Posté par _eve_ à 11:38 - J'ai une vie de merde - Commentaires [11] - Permalien [#]

17 avril 2008

Blogueurs, ne sortez pas sans votre... second degré !

secondd

Bon mes p'tits chéris, vu que j'ai fait ma méga fainéante ces derniers temps, profitant allègrement de ce mini-buzz sur ma prétendue grossesse afin de boucler des billets à la con sans me donner trop de mal et que, par aileurs, je pars en vacances sous les tropiques pour tout le week-end (bon ok, je vais juste à Paris... mais ça va hein ! p'la peine de s'moquer, pour une plouc de Province, sache que Paris a un petit côté exotique), j'ai décidé de te donner matière à réfléchir avec un billet traitant du second degré. Ouais ça va hein, que les lecteurs attentifs évitent de la ramener en soulignant que j'ai déjà blogué là-dessus à l'époque (pour ceux qu'auraient pas suivi, je vous laisse fouiller dans les archives du blog, ça me saoûle de le faire pour vous), moi je trouve que c'est pas plus mal d'en remettre une couche, parce qu'y en a encore qui semblent ne pas avoir pigé le concept. Même que moi je trouve que les blogueurs ne devraient jamais sortir sans leur second degré, au même titre que Berbadette Chirac ne sort pas sans son sac à main immonde ou que les mémés de mon quartier ne sortent pas sans leur bombe lacrymogène (et pourtant, il est calme le quartier). Hé ouaich, ceci est un constat alarmant : c'est fou ce qu'on pourrait déconner sur les blogs si tout le monde avait pigé le concept de second degré. Mais non, y a trop de gens pas intelligents ma foi, des gens qui prennent tout au pied de la lettre, qui évitent évidemment de se poser des quesions (c'est quoi une question ?) et qui ignorent, d'une façon général, des concepts tels que l'humour et l'ironie. Oui je sais, quand je me relis, ça fait vieille mégère donneuse de leçon, mais bon...

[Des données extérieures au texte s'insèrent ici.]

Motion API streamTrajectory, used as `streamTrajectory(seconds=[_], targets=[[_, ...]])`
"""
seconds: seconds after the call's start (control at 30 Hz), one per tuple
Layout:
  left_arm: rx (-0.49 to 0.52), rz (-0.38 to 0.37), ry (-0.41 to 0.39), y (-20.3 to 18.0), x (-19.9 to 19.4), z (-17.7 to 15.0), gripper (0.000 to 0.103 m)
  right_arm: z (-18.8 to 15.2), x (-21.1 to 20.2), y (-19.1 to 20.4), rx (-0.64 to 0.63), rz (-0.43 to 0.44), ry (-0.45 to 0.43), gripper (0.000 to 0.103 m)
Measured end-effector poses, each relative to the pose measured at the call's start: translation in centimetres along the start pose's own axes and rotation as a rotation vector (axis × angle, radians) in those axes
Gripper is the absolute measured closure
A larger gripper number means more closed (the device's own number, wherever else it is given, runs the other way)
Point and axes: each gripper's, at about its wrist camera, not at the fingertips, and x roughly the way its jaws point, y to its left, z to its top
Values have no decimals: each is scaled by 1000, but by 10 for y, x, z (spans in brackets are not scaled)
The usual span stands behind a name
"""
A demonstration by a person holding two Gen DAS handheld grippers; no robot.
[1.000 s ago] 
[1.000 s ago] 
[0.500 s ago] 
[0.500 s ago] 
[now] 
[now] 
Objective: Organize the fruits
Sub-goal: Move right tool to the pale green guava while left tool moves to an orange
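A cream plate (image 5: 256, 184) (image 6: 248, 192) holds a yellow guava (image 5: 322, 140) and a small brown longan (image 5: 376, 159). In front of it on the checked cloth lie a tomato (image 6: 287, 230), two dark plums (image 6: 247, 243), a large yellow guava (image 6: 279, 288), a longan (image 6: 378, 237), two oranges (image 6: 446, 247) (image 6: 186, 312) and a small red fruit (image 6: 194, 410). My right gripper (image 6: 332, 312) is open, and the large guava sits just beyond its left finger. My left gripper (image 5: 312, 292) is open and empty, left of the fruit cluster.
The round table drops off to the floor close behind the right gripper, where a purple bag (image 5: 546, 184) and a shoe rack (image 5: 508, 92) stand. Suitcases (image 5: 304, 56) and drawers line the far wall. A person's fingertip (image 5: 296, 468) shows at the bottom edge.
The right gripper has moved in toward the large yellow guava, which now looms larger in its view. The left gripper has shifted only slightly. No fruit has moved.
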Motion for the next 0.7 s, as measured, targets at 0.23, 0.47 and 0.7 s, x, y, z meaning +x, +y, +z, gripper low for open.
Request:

Bref, tout ça pour dire que de blogs en blogs, je me fends gentiment la gueule pour pas dire que je manque de faire pipi dans mon string tellement je me marre à la lecture de certains blogs. Pis de temps en temps, en sautant d'un blog à l'autre, je trouve sur des trucs qui font un peu peur ma foi... par exemple quand j'entends parler de "guerre des blogs", houlala, je me dis que j'ai encore manqué un évènement fondamental de l'actu blog, qu'une vraie guerre semble déclarée et que moi j'ai même pas encore choisi mon camp (y a combien de camp au fait ?) ni mes armes (je vote pour les boules puantes et les blagues pas drôles). Et du coup, je cherche quand même à comprendre un minimum ce qui peut déclencher de telles hostilités entre gens du genre humain qui ne se connaissent pas assez pour se détester mais semblent se détester quand même. D'autant que la chose semble parfois très organisée, que j'entends parler de taupes et de règlements de compte, que ça balance à tout va les noms de prétendus fouteurs de merde et troubles fêtes, que ça crache sur celui ou celle qui joue dans les deux camps... Ouah stop, là je commence à flipper ma race rien qu'en me relisant...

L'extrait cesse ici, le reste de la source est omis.